What I’d do with Metal
One of the things that’s really important to me is that my music have a lot of integrity.. The notion of moving to metal because the commercial potential is better might sound a little like selling out…. but there’s no reason that that has to be the case…
Another interesting point is that my interest in electronic music.. started out with a notion of exploring things that might have metal type applications… It was as if there was a certain metal aesthetic behind how I was thinking about electronic music. This was more then 10 years ago.. and I certainly have evolved but… there is this strange way where the structural thinking of my stuff has certain metal kinds of things behind it. How about some examples…
What I want you to take note of in this is.. The way its a kind of heavy metal roller coaster ride.. the technical sophistication / demands of the music.. It might also be worth noting that we see harmonic minor modalism going on in here… both the roller coaster and the harmonic minor modalism I take to further extremes in my music… you could think of my stuff as almost like megadeth on steriods in a certain sense:
Not that I’m the biggest Metalica fan at this point.. but here’s Metallica at a similar stage.. Note the changes.. again roller coaster ish metal
Of course… what I’m thinking of doing is a little more candy coated…
[editors note: Matt wishes you could hear the line “just who’s mystic am I anyway” a little better.. sorta fits into the conceptual continuity of the blog, ya know?]
Of course, I plan to be “a little” more creepy… as unlike Manson, I shall be presenting serious philosophical challenges to civilization as we know it. Err, and did I mention I want to be explicit about corrupting you’re children? (too complex a topic to go into here.) The other thing to make me more creepy is I tend to indentify more with God.. which is a hell of a lot more scary then Satan!
Another type of Candy:
So what do you think, to much compression in there production style? I’ve always thought these fellows where a little too candy coated:
Ok.. so lets cut the BS, ha? Lets see something much closer to where I’m coming from… how about this? (No one does slayer like these guys!)
I think there’s a lot to the Metal genera to be critical of.. cliché’s up the ying yang.. a kind of stupid pose.. A way the form often has more to do with low budget commercial conceptions then anything like “art” or creative possibilities.
I suppose the metal quality to my work might be something like.. a surface glaze?
Much Latter:
Ok, well lets talk about my metal, lets see if we can get to it.. cause I’ve been working on the design for.. geeze, a good 15 years or so?
There’s a kind of starting point.. and then there’s how it stretches out into abstraction.
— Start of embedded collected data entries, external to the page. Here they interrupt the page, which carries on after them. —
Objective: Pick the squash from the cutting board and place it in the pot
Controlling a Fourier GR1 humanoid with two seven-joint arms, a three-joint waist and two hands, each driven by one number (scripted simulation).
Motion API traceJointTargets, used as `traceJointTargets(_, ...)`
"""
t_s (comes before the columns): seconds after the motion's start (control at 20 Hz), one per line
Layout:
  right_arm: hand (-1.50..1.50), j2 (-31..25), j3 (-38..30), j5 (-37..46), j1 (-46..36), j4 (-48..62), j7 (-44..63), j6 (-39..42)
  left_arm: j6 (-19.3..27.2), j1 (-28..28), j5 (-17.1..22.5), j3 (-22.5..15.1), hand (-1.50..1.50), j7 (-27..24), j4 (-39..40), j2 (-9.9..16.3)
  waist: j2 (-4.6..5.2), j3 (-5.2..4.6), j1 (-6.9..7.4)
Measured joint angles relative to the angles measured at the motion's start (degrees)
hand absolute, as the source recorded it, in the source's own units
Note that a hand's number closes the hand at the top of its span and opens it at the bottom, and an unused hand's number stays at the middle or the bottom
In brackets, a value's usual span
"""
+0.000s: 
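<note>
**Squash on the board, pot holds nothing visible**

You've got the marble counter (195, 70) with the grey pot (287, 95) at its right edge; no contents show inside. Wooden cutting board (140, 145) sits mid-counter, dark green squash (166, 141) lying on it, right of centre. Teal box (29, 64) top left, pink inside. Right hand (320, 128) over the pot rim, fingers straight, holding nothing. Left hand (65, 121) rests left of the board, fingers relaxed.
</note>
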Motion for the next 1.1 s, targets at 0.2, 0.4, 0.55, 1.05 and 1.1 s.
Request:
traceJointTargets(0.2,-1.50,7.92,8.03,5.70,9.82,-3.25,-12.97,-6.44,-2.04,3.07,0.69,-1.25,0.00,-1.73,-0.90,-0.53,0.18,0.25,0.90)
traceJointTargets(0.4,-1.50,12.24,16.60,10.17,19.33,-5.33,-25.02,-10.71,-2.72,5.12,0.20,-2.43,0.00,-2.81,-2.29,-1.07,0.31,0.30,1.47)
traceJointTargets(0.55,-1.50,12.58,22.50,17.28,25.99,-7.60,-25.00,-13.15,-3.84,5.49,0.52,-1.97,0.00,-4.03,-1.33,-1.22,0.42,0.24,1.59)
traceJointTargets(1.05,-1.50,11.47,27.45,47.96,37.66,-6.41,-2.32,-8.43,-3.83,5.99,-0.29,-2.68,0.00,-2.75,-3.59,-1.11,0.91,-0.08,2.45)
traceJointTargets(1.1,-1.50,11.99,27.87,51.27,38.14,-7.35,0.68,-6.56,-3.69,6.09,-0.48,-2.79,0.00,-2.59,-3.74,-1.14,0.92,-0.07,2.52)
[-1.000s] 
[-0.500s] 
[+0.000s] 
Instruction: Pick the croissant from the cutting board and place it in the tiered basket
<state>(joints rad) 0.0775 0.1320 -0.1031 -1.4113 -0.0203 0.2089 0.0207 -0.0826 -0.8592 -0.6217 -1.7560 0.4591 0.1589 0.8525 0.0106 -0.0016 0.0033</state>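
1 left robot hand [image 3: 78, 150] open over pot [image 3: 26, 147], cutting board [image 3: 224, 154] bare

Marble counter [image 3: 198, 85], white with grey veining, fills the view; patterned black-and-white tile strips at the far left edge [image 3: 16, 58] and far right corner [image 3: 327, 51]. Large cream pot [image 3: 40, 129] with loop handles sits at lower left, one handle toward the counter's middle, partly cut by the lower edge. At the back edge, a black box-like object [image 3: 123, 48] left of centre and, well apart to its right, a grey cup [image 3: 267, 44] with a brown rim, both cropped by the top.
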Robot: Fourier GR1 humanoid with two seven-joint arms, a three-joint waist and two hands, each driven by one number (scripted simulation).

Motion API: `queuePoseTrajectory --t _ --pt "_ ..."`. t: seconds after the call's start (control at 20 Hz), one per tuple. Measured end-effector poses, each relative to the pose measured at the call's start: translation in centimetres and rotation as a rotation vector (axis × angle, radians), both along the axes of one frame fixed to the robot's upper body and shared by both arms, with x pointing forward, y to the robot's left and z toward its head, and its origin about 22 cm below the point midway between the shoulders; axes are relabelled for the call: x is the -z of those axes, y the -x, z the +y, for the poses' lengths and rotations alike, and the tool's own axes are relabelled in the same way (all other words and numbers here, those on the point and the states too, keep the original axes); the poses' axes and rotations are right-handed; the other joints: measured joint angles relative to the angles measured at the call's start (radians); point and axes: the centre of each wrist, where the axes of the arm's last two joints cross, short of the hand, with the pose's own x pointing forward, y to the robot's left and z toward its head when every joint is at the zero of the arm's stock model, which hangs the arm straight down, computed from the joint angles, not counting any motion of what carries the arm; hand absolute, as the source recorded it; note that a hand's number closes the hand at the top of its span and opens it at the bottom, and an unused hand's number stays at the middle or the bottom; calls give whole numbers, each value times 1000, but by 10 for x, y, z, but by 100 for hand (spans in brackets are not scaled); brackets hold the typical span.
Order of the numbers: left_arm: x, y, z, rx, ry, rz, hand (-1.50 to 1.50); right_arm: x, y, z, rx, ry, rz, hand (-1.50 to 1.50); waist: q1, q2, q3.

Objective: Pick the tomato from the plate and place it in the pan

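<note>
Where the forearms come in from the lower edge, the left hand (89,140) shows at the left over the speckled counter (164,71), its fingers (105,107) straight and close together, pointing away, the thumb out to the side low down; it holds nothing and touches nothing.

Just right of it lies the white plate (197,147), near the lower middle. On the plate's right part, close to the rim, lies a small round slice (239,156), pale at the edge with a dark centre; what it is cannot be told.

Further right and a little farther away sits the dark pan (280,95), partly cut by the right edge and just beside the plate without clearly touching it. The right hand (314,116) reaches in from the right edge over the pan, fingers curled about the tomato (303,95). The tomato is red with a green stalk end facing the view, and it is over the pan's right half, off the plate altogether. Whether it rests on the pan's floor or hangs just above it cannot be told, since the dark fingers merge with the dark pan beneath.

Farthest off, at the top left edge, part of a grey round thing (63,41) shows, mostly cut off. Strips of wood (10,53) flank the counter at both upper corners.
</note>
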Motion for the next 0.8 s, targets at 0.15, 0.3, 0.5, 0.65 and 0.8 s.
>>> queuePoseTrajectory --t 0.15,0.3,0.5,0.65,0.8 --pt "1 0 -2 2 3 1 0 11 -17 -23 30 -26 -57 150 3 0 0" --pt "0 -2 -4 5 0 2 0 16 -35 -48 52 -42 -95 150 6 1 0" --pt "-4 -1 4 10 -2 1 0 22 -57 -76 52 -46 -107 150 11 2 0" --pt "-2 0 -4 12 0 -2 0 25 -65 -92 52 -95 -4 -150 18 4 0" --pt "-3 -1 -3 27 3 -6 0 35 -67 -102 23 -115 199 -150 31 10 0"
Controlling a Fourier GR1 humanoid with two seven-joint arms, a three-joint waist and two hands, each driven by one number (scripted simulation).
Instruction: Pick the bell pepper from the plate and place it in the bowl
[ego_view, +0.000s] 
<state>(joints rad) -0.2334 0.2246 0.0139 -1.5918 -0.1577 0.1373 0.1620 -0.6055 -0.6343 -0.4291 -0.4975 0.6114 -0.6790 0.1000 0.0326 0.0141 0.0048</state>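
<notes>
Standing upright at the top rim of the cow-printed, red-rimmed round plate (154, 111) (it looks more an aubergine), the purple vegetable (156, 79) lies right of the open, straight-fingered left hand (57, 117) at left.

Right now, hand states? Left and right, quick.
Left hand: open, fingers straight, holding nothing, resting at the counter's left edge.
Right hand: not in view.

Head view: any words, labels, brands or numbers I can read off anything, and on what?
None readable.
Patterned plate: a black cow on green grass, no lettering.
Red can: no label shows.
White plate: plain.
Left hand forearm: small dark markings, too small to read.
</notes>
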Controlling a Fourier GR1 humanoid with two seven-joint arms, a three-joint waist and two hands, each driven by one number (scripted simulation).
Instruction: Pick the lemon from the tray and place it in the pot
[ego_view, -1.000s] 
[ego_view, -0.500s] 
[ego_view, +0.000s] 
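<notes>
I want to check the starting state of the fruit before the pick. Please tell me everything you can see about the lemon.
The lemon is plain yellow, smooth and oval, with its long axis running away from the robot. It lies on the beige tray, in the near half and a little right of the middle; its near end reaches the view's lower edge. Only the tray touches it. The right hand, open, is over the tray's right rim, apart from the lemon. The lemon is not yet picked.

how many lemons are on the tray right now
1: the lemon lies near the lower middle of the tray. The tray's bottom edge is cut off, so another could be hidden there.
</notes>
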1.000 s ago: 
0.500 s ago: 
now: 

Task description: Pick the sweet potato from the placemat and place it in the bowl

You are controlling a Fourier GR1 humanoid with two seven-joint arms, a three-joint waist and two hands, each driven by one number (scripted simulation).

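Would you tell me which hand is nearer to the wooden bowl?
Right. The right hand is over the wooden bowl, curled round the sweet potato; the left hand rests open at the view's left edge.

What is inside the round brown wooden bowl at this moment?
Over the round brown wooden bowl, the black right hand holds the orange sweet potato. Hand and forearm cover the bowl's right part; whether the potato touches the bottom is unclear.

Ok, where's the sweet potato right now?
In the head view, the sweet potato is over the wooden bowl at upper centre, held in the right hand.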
See, as you no doubt know, metal starts in rock, and rock starts in blues and… well metal also starts in Jazz.. but…
So I start out in minor chord progressions.. the “minor” quality and abstract into synthetic scales.. which is sorta.. well welcome guitar geek-dom, right? Well music theory geek-dom anyway. I’ve mention in the above Megadeth track.. that there was “harmonic minor modalism” going on.. modalism is probably most often associated with Miles Davis.. and harmonic minor comes from classical.. It’s what gives the Megadeth it’s middle eastern flavor.
Modalism, really, is a kind of.. lets call it “a tactical response to the challenges of improvisation.”
[editors note: So Matt sorta stopped writing around this point, which is probably where things would have likely gotten interesting.. *sigh* and then there was this other fragment that he was going to try to integrate into the flow latter on.. well, lets have the fragment]
Well it starts with Ozzy actually. When I was first starting to listen to music / explore music.. Ozzy was one the first bit of music I found that was like.. I’d listen to endlessly… and it was also some of the first stuff I started playing on the guitar.